_DATASET SECTION_.
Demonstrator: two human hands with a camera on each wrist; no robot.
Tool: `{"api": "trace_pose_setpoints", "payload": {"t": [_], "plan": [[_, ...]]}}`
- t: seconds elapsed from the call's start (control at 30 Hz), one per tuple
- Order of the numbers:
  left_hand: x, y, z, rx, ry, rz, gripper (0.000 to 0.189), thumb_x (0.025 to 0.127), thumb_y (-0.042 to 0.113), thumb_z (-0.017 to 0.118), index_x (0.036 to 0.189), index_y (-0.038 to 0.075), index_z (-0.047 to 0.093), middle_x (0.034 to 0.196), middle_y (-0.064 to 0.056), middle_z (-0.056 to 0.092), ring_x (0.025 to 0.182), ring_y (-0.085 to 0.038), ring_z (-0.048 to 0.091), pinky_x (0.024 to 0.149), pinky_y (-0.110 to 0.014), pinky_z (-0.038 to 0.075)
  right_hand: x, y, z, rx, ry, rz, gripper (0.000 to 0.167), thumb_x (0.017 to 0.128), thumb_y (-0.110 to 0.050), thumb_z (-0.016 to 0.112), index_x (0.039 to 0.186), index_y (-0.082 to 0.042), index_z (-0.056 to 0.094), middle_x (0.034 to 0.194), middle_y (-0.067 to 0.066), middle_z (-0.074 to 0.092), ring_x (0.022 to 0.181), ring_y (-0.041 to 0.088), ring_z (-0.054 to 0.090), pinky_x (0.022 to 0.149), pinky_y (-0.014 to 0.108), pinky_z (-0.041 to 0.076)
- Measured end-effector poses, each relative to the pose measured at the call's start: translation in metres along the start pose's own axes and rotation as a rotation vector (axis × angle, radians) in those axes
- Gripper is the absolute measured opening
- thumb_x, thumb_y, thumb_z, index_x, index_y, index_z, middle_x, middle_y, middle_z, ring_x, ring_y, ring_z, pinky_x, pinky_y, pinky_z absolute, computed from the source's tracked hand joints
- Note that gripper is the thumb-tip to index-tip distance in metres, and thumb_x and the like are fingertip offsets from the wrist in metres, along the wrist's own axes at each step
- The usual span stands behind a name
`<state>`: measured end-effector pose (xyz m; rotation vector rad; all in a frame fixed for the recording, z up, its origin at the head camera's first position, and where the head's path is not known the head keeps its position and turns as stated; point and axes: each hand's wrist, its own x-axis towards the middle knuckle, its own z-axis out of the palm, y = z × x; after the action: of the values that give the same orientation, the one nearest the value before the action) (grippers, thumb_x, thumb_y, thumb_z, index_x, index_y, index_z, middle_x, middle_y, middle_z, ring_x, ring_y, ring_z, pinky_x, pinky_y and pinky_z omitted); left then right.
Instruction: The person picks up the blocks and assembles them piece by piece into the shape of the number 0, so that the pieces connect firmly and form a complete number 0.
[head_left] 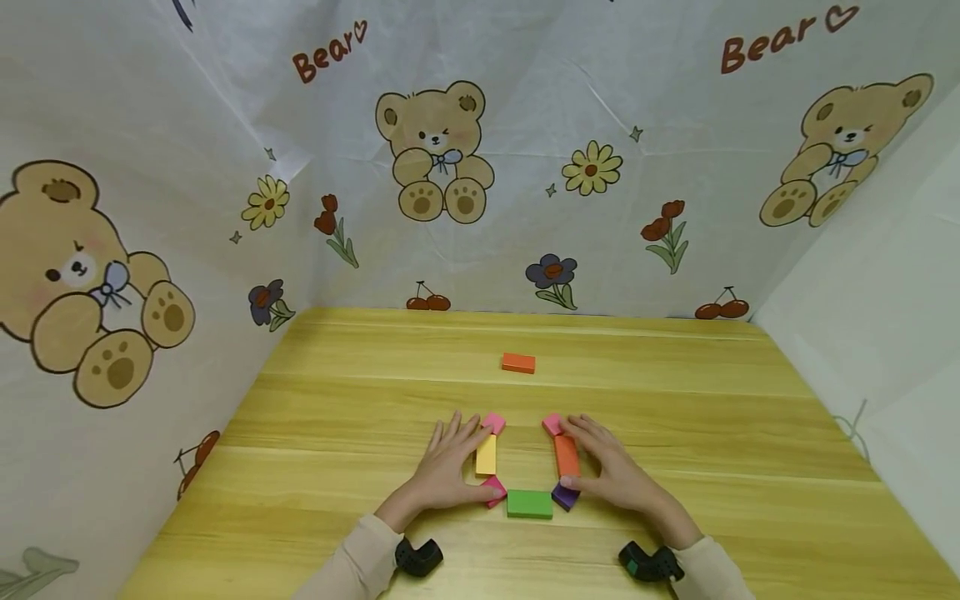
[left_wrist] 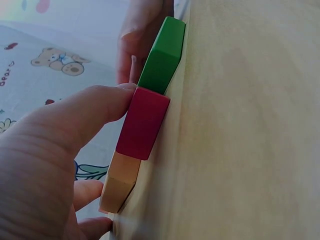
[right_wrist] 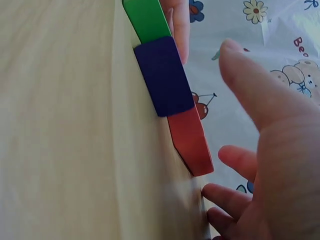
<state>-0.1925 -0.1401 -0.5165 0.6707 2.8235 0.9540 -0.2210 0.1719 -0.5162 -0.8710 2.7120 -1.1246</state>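
Observation:
Colored blocks form a U on the table. On its left side stand a pink block (head_left: 494, 422), a yellow block (head_left: 486, 457) and a magenta block (head_left: 494, 483); a green block (head_left: 529, 504) spans the near end. A purple block (head_left: 566, 497), an orange block (head_left: 567, 457) and another pink block (head_left: 552, 424) make the right side. My left hand (head_left: 444, 473) has its thumb against the magenta block (left_wrist: 143, 124), fingers extended beside the yellow and pink ones. Spread along the right side is my right hand (head_left: 618, 473); its thumb stands off the purple block (right_wrist: 165, 76) in the right wrist view.
Beyond the U, a separate orange block (head_left: 518, 363) lies near the back of the wooden table (head_left: 375, 392). White cloth (head_left: 510, 183) printed with bears encloses the back and sides. Both wrists wear black devices (head_left: 420, 557).

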Motion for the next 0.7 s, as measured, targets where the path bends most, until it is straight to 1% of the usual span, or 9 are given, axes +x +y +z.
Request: {"api": "trace_pose_setpoints", "payload": {"t": [0.17,0.27,0.33,0.47,0.53,0.63,0.7], "plan": [[0.002,-0.001,0.002,0.012,-0.006,0.002,0.096,0.077,0.06,0.071,0.154,0.016,0.032,0.162,-0.013,0.022,0.15,-0.041,0.004,0.118,-0.062,-0.002,0.0,0.001,-0.009,0.084,-0.037,0.059,0.076,0.088,-0.037,0.071,0.152,-0.013,0.037,0.157,0.022,0.029,0.144,0.047,0.022,0.108,0.071,0.024],[0.002,-0.002,0.002,0.015,-0.005,0.0,0.096,0.077,0.061,0.071,0.154,0.017,0.032,0.162,-0.013,0.022,0.15,-0.04,0.004,0.118,-0.062,-0.002,0.005,0.002,-0.017,0.089,-0.041,0.055,0.074,0.09,-0.036,0.069,0.151,-0.01,0.036,0.154,0.022,0.035,0.141,0.046,0.031,0.109,0.066,0.028],[0.002,-0.002,0.002,0.014,-0.002,0.0,0.096,0.077,0.061,0.071,0.154,0.017,0.032,0.162,-0.012,0.022,0.15,-0.04,0.004,0.119,-0.061,-0.002,0.012,0.002,-0.023,0.079,-0.033,0.035,0.072,0.091,-0.034,0.068,0.15,-0.007,0.037,0.15,0.023,0.041,0.136,0.046,0.04,0.107,0.063,0.034],[0.002,-0.003,0.002,0.014,-0.001,0.0,0.096,0.077,0.061,0.071,0.154,0.017,0.032,0.162,-0.012,0.021,0.151,-0.04,0.003,0.119,-0.061,-0.002,0.033,0.0,-0.036,0.062,-0.014,0.017,0.07,0.092,-0.032,0.068,0.149,-0.004,0.039,0.145,0.023,0.047,0.125,0.043,0.051,0.1,0.06,0.043],[0.002,-0.003,0.002,0.009,0.001,0.001,0.097,0.077,0.061,0.071,0.154,0.016,0.033,0.162,-0.013,0.021,0.15,-0.04,0.004,0.119,-0.061,-0.002,0.046,-0.002,-0.042,0.04,0.001,0.023,0.067,0.092,-0.03,0.068,0.147,-0.002,0.042,0.141,0.023,0.051,0.12,0.042,0.055,0.096,0.06,0.046],[0.002,-0.003,0.002,0.0,-0.002,-0.007,0.098,0.076,0.061,0.072,0.154,0.016,0.032,0.162,-0.013,0.02,0.151,-0.039,0.002,0.119,-0.061,-0.003,0.066,-0.005,-0.049,-0.009,0.04,0.041,0.06,0.091,-0.028,0.069,0.141,0.001,0.049,0.129,0.024,0.059,0.111,0.04,0.059,0.091,0.057,0.049],[0.001,-0.002,0.002,-0.003,-0.003,-0.011,0.098,0.076,0.062,0.072,0.154,0.017,0.032,0.162,-0.012,0.02,0.151,-0.038,0.002,0.119,-0.06,-0.004,0.081,-0.005,-0.053,-0.046,0.056,0.059,0.057,0.091,-0.028,0.069,0.137,0.001,0.053,0.124,0.023,0.063,0.106,0.038,0.061,0.089,0.055,0.05]]}}
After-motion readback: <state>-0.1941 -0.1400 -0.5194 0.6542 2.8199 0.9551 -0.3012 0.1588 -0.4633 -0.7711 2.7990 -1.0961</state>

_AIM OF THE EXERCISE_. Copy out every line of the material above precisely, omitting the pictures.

_TASK SOLUTION_.
Demonstrator: two human hands with a camera on each wrist; no robot.
Tool: `{"api": "trace_pose_setpoints", "payload": {"t": [_], "plan": [[_, ...]]}}`
- t: seconds elapsed from the call's start (control at 30 Hz), one per tuple
- Order of the numbers:
  left_hand: x, y, z, rx, ry, rz, gripper (0.000 to 0.189), thumb_x (0.025 to 0.127), thumb_y (-0.042 to 0.113), thumb_z (-0.017 to 0.118), index_x (0.036 to 0.189), index_y (-0.038 to 0.075), index_z (-0.047 to 0.093), middle_x (0.034 to 0.196), middle_y (-0.064 to 0.056), middle_z (-0.056 to 0.092), ring_x (0.025 to 0.182), ring_y (-0.085 to 0.038), ring_z (-0.048 to 0.091), pinky_x (0.024 to 0.149), pinky_y (-0.110 to 0.014), pinky_z (-0.038 to 0.075)
  right_hand: x, y, z, rx, ry, rz, gripper (0.000 to 0.167), thumb_x (0.017 to 0.128), thumb_y (-0.110 to 0.050), thumb_z (-0.016 to 0.112), index_x (0.039 to 0.186), index_y (-0.082 to 0.042), index_z (-0.056 to 0.094), middle_x (0.034 to 0.194), middle_y (-0.067 to 0.066), middle_z (-0.074 to 0.092), ring_x (0.022 to 0.181), ring_y (-0.041 to 0.088), ring_z (-0.054 to 0.090), pinky_x (0.022 to 0.149), pinky_y (-0.014 to 0.108), pinky_z (-0.041 to 0.076)
- Measured end-effector poses, each relative to the pose measured at the call's start: translation in metres along the start pose's own axes and rotation as a rotation vector (axis × angle, radians) in those axes
- Gripper is the absolute measured opening
- thumb_x, thumb_y, thumb_z, index_x, index_y, index_z, middle_x, middle_y, middle_z, ring_x, ring_y, ring_z, pinky_x, pinky_y, pinky_z absolute, computed from the source's tracked hand joints
- Note that gripper is the thumb-tip to index-tip distance in metres, and thumb_x and the like are fingertip offsets from the wrist in metres, along the wrist's own axes at each step
- The usual span stands behind a name
`<state>`: measured end-effector pose (xyz m; rotation vector rad; all in a frame fixed for the recording, z up, its origin at the head camera's first position, and where the head's path is not known the head keeps its position and turns as stated; point and axes: each hand's wrist, its own x-axis towards the middle knuckle, its own z-axis out of the palm, y = z × x; after the action: of the values that give the same orientation, the one nearest the value before the action) (grippers, thumb_x, thumb_y, thumb_z, index_x, index_y, index_z, middle_x, middle_y, middle_z, ring_x, ring_y, ring_z, pinky_x, pinky_y and pinky_z omitted); left then right.
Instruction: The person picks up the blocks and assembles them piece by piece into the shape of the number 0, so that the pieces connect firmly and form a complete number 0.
[head_left] 
[left_wrist] 
[right_wrist] 
<state>-0.1925 -0.1401 -0.5165 0.6707 2.8235 0.9540 -0.2210 0.1719 -0.5162 -0.8710 2.7120 -1.1246</state>
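Observation:
Colored blocks form a U on the table. On its left side stand a pink block (head_left: 494, 422), a yellow block (head_left: 486, 457) and a magenta block (head_left: 494, 483); a green block (head_left: 529, 504) spans the near end. A purple block (head_left: 566, 497), an orange block (head_left: 567, 457) and another pink block (head_left: 552, 424) make the right side. My left hand (head_left: 444, 473) has its thumb against the magenta block (left_wrist: 143, 124), fingers extended beside the yellow and pink ones. Spread along the right side is my right hand (head_left: 618, 473); its thumb stands off the purple block (right_wrist: 165, 76) in the right wrist view.
Beyond the U, a separate orange block (head_left: 518, 363) lies near the back of the wooden table (head_left: 375, 392). White cloth (head_left: 510, 183) printed with bears encloses the back and sides. Both wrists wear black devices (head_left: 420, 557).
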
Motion for the next 0.7 s, as measured, targets where the path bends most, until it is straight to 1% of the usual span, or 9 are given, axes +x +y +z.
Request: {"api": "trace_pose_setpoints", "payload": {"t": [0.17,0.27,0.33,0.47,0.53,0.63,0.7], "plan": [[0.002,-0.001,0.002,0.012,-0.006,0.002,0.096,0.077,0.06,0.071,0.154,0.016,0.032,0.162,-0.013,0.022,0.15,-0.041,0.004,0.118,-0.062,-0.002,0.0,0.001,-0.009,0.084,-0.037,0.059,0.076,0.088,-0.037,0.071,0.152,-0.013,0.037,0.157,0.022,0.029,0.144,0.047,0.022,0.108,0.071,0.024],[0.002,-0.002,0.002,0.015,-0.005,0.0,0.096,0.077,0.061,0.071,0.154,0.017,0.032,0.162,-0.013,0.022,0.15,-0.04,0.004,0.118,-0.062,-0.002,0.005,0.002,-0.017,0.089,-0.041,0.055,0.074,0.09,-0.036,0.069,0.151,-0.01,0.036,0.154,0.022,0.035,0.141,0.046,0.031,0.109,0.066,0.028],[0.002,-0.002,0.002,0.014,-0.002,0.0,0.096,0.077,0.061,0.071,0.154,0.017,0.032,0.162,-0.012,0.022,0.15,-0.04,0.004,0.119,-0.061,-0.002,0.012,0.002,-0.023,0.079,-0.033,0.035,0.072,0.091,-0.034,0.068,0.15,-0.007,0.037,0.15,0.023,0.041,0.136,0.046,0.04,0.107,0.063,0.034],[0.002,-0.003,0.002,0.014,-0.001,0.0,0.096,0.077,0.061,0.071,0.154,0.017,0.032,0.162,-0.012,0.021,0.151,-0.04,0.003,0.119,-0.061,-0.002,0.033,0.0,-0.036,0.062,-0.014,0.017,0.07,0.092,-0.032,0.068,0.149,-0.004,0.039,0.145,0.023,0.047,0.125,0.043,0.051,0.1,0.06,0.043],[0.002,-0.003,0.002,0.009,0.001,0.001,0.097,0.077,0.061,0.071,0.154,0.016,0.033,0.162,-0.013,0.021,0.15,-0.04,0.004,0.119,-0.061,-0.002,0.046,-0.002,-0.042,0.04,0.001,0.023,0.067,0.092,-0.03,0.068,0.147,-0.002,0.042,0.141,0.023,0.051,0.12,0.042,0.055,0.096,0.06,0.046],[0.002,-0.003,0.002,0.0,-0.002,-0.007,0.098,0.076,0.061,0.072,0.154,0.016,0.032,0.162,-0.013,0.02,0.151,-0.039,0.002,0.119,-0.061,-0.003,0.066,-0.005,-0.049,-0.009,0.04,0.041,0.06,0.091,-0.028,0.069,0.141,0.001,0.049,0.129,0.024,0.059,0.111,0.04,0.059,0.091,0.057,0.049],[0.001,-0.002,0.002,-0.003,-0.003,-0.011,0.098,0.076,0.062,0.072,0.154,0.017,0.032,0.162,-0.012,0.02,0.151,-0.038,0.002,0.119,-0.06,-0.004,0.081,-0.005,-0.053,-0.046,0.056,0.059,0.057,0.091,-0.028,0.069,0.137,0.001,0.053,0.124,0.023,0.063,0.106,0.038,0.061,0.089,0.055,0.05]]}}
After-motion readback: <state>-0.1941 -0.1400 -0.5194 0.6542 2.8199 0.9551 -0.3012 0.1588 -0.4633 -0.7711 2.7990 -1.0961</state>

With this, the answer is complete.